* Your objective
Whenever a line of the records below contains the word "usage", copy that line.

Items from a data source:
※
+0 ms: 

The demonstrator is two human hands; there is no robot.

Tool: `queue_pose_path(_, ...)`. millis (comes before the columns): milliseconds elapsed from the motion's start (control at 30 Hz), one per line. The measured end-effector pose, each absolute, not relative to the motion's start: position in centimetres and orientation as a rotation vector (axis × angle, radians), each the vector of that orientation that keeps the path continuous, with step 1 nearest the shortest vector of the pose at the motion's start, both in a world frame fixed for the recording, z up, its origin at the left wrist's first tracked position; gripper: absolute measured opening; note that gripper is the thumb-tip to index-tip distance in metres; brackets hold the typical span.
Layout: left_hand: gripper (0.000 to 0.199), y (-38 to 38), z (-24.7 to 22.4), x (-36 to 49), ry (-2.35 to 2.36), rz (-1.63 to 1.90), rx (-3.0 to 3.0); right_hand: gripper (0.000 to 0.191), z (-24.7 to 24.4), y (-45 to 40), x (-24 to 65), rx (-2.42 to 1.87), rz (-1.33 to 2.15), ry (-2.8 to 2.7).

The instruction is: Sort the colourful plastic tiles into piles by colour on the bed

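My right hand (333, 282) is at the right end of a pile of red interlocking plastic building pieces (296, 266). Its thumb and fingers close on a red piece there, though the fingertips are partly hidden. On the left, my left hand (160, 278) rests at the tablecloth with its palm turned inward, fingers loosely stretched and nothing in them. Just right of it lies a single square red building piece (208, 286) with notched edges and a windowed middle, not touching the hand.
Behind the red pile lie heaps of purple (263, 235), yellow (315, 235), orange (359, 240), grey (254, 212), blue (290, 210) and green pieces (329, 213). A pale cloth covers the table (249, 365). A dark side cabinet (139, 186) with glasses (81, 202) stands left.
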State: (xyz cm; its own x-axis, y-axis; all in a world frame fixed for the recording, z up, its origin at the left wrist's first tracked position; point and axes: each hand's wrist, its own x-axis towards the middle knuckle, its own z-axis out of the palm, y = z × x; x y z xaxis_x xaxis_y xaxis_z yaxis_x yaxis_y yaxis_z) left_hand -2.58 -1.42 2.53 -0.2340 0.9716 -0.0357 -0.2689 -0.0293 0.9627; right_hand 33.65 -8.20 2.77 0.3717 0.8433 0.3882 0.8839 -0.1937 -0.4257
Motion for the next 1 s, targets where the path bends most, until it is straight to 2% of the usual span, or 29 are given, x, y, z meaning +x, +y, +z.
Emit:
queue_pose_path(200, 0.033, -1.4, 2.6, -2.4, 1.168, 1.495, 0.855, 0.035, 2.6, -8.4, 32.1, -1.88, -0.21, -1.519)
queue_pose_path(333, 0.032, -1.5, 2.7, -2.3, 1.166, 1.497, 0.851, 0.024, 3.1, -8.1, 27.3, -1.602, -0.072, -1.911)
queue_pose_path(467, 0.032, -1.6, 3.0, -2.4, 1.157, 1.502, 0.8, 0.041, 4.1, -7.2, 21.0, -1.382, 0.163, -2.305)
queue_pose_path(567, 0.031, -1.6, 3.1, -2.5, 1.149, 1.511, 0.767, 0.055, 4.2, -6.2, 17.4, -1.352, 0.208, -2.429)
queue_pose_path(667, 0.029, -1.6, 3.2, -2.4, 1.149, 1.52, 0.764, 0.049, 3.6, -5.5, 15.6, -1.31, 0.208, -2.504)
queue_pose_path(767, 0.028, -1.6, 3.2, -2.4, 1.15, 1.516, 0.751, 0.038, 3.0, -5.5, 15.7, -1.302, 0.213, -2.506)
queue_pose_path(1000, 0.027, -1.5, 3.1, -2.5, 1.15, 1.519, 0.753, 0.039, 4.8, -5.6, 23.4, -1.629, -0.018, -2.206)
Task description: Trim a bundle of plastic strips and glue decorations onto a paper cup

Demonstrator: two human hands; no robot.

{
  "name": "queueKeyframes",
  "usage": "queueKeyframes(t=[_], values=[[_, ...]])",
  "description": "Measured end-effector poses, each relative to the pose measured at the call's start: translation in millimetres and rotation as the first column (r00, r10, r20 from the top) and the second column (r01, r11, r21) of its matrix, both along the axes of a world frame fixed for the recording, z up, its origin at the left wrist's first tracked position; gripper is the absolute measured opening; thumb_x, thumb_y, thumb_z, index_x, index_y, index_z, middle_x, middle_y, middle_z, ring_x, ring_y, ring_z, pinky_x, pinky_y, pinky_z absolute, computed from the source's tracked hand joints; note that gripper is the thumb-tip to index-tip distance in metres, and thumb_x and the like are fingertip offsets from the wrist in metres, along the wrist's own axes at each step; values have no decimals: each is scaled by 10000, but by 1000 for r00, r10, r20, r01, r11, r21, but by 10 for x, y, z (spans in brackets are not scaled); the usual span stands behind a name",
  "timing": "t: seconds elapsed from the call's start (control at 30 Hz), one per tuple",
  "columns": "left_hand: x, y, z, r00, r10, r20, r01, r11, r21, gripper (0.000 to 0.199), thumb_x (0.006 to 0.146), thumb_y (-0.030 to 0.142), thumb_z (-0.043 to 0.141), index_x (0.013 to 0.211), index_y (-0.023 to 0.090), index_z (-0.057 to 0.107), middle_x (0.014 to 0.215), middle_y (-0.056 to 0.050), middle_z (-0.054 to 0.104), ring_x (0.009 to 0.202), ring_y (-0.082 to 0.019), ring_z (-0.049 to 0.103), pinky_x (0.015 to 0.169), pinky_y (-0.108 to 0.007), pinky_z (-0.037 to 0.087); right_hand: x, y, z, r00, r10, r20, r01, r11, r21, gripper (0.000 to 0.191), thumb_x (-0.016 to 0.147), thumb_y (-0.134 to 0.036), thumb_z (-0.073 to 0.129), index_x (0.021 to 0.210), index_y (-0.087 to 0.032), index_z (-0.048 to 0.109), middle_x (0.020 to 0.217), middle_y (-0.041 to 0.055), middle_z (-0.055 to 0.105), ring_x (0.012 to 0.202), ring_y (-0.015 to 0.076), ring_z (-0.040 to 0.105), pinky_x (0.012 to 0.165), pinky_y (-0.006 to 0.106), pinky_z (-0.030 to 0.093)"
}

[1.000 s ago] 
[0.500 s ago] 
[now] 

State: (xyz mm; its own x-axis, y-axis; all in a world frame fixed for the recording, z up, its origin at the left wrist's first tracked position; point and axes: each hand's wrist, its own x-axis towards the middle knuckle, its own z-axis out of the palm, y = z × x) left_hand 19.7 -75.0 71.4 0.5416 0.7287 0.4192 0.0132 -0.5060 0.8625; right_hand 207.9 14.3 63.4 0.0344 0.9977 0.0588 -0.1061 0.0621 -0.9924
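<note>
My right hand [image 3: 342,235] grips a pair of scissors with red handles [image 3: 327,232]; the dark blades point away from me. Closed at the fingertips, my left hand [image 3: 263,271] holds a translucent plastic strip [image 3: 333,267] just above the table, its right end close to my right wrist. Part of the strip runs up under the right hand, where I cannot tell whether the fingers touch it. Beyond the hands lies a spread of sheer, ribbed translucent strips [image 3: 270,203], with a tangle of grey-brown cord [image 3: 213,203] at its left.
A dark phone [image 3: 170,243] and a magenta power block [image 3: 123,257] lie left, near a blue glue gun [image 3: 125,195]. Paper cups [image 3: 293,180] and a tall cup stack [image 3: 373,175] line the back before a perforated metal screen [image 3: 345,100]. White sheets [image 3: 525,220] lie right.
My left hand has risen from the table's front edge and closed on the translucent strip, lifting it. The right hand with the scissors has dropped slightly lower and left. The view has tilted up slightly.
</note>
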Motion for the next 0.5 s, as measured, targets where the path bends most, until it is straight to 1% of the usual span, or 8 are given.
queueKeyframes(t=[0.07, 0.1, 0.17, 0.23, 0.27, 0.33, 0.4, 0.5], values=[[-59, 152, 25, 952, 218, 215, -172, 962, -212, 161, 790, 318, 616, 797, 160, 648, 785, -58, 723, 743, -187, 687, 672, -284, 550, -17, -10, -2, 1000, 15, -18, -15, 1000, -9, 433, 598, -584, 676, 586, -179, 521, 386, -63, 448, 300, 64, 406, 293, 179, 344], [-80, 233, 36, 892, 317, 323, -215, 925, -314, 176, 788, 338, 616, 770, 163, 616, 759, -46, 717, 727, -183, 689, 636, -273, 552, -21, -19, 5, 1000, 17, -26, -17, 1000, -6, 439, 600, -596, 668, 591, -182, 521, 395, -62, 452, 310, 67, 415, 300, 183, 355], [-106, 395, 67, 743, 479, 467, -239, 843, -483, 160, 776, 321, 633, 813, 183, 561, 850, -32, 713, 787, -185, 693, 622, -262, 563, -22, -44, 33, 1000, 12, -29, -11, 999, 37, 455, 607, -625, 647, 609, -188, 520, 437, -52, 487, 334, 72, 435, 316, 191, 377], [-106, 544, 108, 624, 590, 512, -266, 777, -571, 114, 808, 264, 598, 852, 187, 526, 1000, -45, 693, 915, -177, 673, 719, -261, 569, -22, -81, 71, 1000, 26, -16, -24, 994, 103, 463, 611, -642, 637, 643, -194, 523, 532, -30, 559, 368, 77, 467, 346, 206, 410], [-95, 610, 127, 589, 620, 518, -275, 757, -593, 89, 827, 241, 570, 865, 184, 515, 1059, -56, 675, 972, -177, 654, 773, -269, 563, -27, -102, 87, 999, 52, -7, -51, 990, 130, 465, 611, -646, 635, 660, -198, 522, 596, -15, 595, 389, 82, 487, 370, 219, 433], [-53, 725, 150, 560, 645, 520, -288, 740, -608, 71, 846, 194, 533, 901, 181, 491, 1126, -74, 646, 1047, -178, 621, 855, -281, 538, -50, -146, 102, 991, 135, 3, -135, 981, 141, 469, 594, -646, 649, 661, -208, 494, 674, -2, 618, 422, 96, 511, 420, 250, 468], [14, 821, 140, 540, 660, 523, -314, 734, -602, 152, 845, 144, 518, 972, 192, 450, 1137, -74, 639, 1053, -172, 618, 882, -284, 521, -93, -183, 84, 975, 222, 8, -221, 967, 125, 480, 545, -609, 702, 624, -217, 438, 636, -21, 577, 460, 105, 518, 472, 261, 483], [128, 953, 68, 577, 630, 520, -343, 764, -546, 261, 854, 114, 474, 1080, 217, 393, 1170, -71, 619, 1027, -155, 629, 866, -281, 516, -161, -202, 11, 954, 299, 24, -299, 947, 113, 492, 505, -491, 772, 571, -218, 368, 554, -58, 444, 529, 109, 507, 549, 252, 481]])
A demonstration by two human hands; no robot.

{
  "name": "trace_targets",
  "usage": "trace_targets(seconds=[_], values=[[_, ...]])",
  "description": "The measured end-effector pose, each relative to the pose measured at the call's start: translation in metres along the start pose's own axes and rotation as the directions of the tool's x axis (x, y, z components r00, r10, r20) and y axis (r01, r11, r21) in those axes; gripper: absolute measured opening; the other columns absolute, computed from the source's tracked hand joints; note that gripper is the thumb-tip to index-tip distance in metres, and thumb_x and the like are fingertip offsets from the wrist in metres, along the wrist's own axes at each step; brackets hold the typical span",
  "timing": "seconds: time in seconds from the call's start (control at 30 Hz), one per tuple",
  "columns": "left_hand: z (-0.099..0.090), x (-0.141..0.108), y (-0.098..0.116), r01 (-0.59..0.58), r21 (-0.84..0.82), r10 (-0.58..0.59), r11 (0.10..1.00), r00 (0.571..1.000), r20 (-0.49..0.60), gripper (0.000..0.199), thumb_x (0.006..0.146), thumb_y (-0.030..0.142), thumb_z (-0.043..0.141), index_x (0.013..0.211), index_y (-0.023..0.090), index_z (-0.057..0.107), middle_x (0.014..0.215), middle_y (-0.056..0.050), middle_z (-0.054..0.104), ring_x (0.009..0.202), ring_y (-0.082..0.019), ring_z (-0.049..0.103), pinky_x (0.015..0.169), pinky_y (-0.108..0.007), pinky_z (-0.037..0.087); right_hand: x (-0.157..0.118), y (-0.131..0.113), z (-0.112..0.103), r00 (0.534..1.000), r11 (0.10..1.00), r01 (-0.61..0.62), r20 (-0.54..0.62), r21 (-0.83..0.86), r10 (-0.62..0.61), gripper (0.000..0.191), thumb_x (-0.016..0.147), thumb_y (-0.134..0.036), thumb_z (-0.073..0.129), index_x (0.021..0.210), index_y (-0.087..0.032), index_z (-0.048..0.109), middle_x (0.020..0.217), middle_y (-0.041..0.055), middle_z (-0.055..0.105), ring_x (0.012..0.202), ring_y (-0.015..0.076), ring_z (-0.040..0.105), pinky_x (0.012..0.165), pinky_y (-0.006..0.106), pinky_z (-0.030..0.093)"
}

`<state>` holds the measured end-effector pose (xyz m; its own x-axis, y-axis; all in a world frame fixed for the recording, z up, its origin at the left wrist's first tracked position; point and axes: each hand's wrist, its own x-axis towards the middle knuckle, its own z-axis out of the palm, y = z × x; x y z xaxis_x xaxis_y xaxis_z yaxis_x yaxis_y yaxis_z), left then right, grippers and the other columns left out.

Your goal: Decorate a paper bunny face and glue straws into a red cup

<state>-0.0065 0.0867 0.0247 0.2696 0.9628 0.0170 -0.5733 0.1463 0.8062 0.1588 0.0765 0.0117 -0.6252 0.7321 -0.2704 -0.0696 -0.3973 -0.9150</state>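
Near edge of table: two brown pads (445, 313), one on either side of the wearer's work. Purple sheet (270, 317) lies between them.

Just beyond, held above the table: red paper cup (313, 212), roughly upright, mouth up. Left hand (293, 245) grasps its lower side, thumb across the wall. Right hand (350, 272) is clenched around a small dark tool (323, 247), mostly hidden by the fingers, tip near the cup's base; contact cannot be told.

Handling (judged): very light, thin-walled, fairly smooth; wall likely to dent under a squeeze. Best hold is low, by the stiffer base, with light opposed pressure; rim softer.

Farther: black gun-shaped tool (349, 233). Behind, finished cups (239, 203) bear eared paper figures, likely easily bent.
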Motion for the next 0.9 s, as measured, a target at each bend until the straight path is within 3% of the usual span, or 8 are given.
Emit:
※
* Written solution
  "usage": "queueKeyframes(t=[_], values=[[_, ...]])",
  "usage": "trace_targets(seconds=[_], values=[[_, ...]])",

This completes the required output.